Originally Posted by Dr Millmoss
First, how does the "rate" they paid make any difference? Second, we don't actually know how much they paid. Apple demanded these records in discovery but Psystar claimed to have lost them. The difference is that they are not simply transferring ownership, they are installing the software on their hardware first. It's no more than a theory that this protected under first use doctrine, which was created to allow owners of copies of copyrighted products to sell them to someone else, not to allow someone to trade on copyrighted materials.
I'll repeat my question: If they are, indeed, the legal owners of the disc containing copyrighted material, please cite the law or precedence that says that first sale doctrine would not apply to them.
You are suggesting that somehow, for the purposes of copyright infringement, there's a distinction between a company buying a product for the purpose of commercially reselling it, versus an individual buying a product, using it for a while, then selling it second-hand at a later date. I suggest that there is no such distinction, and I have asked you to provide a citation to prove me wrong. So far you have sidestepped the issue, rather than actually answering my central point.
Until you can do otherwise, I will assume it's because there is no such precedence, and case law makes no such distinction.
This is a HUGE fallacy. They are in fact attempting to sell Macintosh computers. If that was not the case, then they would not even bother. Psystar can't even claim otherwise with a straight face, if only because they attempted to sue Apple under antitrust law for preventing them from doing that very thing!
So exactly which aspects of selling a Macintosh computer (as you choose to define it -- you have not proven that your definition is the "correct" one) require Apple's permission?
- The trademark? Absolutely, it requires permission. If they are using any of Apple's trademarks in infringing ways, then they must cease doing so, or revise their practices to make their use non-infringing. What constitutes infringement of their trademark?

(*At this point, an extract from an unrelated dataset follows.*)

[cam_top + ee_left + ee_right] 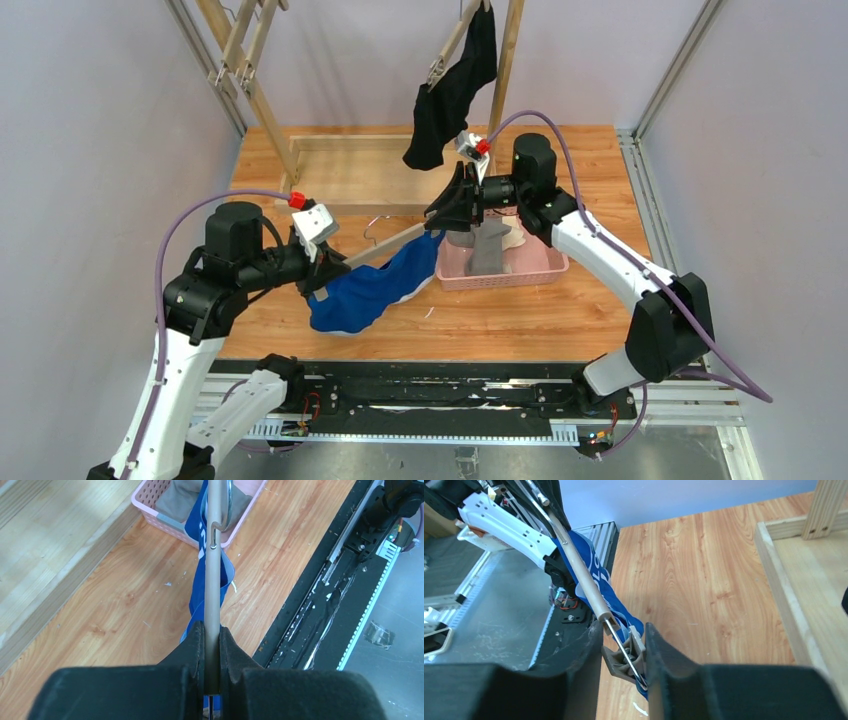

Certainly, there do exist situations in which it is possible for me to use another company's trademark, properly cited, without the competitor's permission. For example, when making a factual statement about system requirements: "This program is designed to run on Microsoft Windows XP Service Pack 2 or higher, or Mac OS X 10.4.11 or higher." Does Psystar's use of Macintosh-related trademarks constitute infringement? That discussion deserves a whole thread of discussion of its own.
- The copyright? I stand by my opinion that copyright law, on its own, may or may not prohibit it, depending on the legal status of the copy of the software that's actually been installed on the hard drive with respect to USC Title 17 Section 117. (By the way, the interpretation of the word "adaptation" as I have raised it thus far in this thread has nothing to do with the DMCA -- the law and associated court precedent in question had existed for around a decade, at least, before the DMCA came along.) Therefore, in order for it to be mandatory to obtain Apple's permission, it follows that such a requirement most likely arises out of the existence of some additional terms above and beyond those imposed by basic copyright. Such as the terms imposed by an EULA.
- Other aspects I haven't named here?